Kardar’s film, produced by Nauman Taseer, represents a rare spirit of collaboration between undivided Pakistan, India and England. The movie is based on a novel by Manik Bandopadhyay and features the Indian actress Tripti Mitra and the musician Timir Baran alongside Pakistani actors and British technicians. The film explores the hardships of a fishing community in what is now Bangladesh. Its prints were missing for several years and were finally found by Taseer’s son, Anjum. The restored film has been shown at various festivals, including Cannes in 2016.
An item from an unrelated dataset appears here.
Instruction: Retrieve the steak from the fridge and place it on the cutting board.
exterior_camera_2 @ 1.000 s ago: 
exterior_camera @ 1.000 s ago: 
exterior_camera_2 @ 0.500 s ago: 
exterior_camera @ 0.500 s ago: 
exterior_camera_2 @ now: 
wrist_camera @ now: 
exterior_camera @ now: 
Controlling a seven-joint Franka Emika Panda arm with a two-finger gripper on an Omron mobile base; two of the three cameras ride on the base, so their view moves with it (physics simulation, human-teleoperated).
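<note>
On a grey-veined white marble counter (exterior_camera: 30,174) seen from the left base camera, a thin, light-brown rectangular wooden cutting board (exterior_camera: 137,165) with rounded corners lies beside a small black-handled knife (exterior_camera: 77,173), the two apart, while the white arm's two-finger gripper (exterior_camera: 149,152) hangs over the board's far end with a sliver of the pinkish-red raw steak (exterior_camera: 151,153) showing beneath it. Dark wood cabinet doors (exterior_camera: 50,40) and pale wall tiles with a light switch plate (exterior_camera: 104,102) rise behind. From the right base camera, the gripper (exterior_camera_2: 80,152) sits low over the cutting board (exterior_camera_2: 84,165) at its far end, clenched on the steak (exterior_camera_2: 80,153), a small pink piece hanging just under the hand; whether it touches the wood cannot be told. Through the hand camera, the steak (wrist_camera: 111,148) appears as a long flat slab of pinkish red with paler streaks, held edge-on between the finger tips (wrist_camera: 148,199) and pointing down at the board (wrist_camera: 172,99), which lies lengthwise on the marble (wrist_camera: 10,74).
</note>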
Maske drew a link between showing Jago Hua Savera at the film festival, for which entry is restricted to delegates, and the October 28 release of Karan Johar’s Ae Dil Hai Mushkil. Johar’s movie has been facing a vicious backlash from right-wing groups because it has Pakistani actor Fawad Khan in its cast. A decision by the Cinema Owners and Exhibitors Association of India to suspend the release of films featuring Pakistani artists has immediate repercussions for Ae Dil Hai Mushkil. Unlike the Indian Motion Pictures Producers Association ban on Pakistani actors working in Hindi films, which applies to future projects, the exhibitiors' organisation's directive has been issued against movies that were made long before tensions broke out between India and Pakistan.

Johar is one of the trustees of the Mumbai Academy of Moving Image that organises the Mumbai Film Festival, and Maske tried to suggest that there was a conspiracy at work here. “If Jago Hua Savera is shown at the Mumbai film festival, then Karan Johar can justify releasing Ae Dil Hai Mushkil,” said Maske, whose NGO had earlier filed a complaint with the Mumbai police against the actor Om Puri’s remarks about Army soldiers following the Uri attack.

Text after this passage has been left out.